My goal here isn’t to demand that we strictly define “regenerative.” I feel like our world already has enough dividing lines, and segregating into narrower and narrower sectarian groups won’t help us regenerate anything. And I’m not all that eager to create another buzzword, because I can’t envision a scenario where the next word won’t also be pushed ad absurdum.
Can We Be Regenerative?
I can trot out all the good language to talk about our farm. We’ve got a lot of good words, and they’re all legit. Pasture raised. Grass fed. Grass Finished. Certified Organic. GMO Free. Pesticide Free. Antibiotic Free. Rotationally Grazed. Silvopasture. Permaculture. Small Farm. Locally Grown.
But are we regenerative? Can we ever be? Let’s frame it this way: our goal is to take what we’re doing today and then to use our farm to make tomorrow better. In practice, sometimes we slide backwards and sometimes we leap forward.

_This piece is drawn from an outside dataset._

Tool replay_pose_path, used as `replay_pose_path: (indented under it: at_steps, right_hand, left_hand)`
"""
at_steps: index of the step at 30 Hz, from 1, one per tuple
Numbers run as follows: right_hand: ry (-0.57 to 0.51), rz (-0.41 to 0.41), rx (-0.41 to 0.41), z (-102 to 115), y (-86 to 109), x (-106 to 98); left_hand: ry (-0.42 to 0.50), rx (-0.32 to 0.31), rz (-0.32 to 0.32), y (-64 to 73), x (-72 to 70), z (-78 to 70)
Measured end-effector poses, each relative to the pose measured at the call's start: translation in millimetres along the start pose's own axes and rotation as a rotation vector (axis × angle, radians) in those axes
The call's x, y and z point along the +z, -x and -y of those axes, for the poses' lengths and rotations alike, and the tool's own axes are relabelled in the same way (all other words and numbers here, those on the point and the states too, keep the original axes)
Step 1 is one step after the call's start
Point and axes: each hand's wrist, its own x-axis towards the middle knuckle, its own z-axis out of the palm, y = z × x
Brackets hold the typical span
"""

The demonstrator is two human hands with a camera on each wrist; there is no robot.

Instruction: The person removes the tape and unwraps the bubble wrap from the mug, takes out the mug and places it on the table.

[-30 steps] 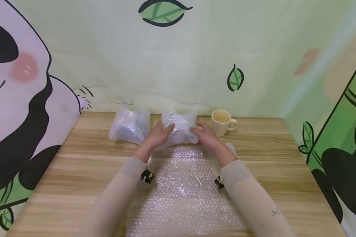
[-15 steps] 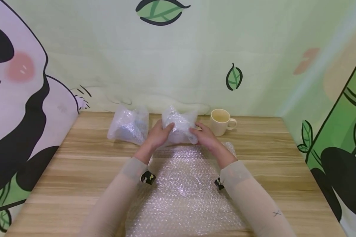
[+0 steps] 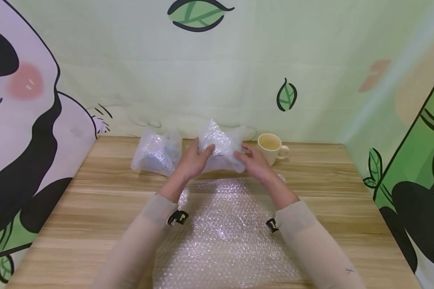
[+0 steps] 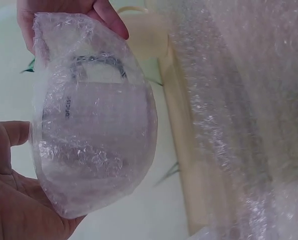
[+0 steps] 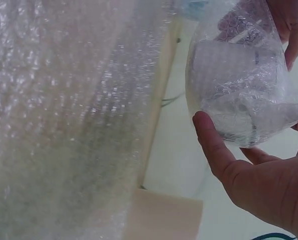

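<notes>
While left hand pinches one side of wrapped bundle, thumb on near face, right hand grips opposite side, fingers of both clamped on plastic. Bundle sits between hands, near far edge of tabletop; cannot tell whether it touches wood. Dark lettering shows through wrap. Second bundle just left of left hand. Cream mug just beside right hand, handle pointing right. Bubble wrap sheet spread between forearms. Behind, pale green wall with printed leaves.
</notes>
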Motion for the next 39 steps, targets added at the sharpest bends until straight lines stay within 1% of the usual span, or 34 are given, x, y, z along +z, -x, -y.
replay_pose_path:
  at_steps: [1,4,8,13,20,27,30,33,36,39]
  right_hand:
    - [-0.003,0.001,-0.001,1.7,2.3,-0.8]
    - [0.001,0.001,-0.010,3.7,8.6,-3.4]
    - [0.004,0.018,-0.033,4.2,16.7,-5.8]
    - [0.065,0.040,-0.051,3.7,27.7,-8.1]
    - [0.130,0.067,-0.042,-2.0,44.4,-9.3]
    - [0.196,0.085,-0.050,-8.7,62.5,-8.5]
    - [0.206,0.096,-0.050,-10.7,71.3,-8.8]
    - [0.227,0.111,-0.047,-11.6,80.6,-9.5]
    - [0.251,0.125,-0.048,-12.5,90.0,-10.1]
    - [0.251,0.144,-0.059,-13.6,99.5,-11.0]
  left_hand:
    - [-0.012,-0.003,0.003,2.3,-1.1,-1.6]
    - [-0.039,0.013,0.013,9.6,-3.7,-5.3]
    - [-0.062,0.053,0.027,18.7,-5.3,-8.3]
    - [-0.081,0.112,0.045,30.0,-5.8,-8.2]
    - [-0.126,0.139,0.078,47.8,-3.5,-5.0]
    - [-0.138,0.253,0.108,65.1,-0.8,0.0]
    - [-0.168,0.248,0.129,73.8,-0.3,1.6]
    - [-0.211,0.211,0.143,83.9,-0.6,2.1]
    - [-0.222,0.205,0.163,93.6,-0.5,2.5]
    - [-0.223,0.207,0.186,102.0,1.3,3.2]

The actual practice of regeneration is messy and hard to measure. It’s easy to brag about being regenerative, but if we’re honest and humble, we all probably have to admit that we can’t fully account for the complexity of the actions we take. Trailing clouds of entropy do we come.
Regenerative is best when it is an aspiration, just a little out of reach. We’d like to regrow, repair, restore. We’d feel like better things are achievable. We’re eager to do more. We weren’t regenerative today. But maybe tomorrow we will be.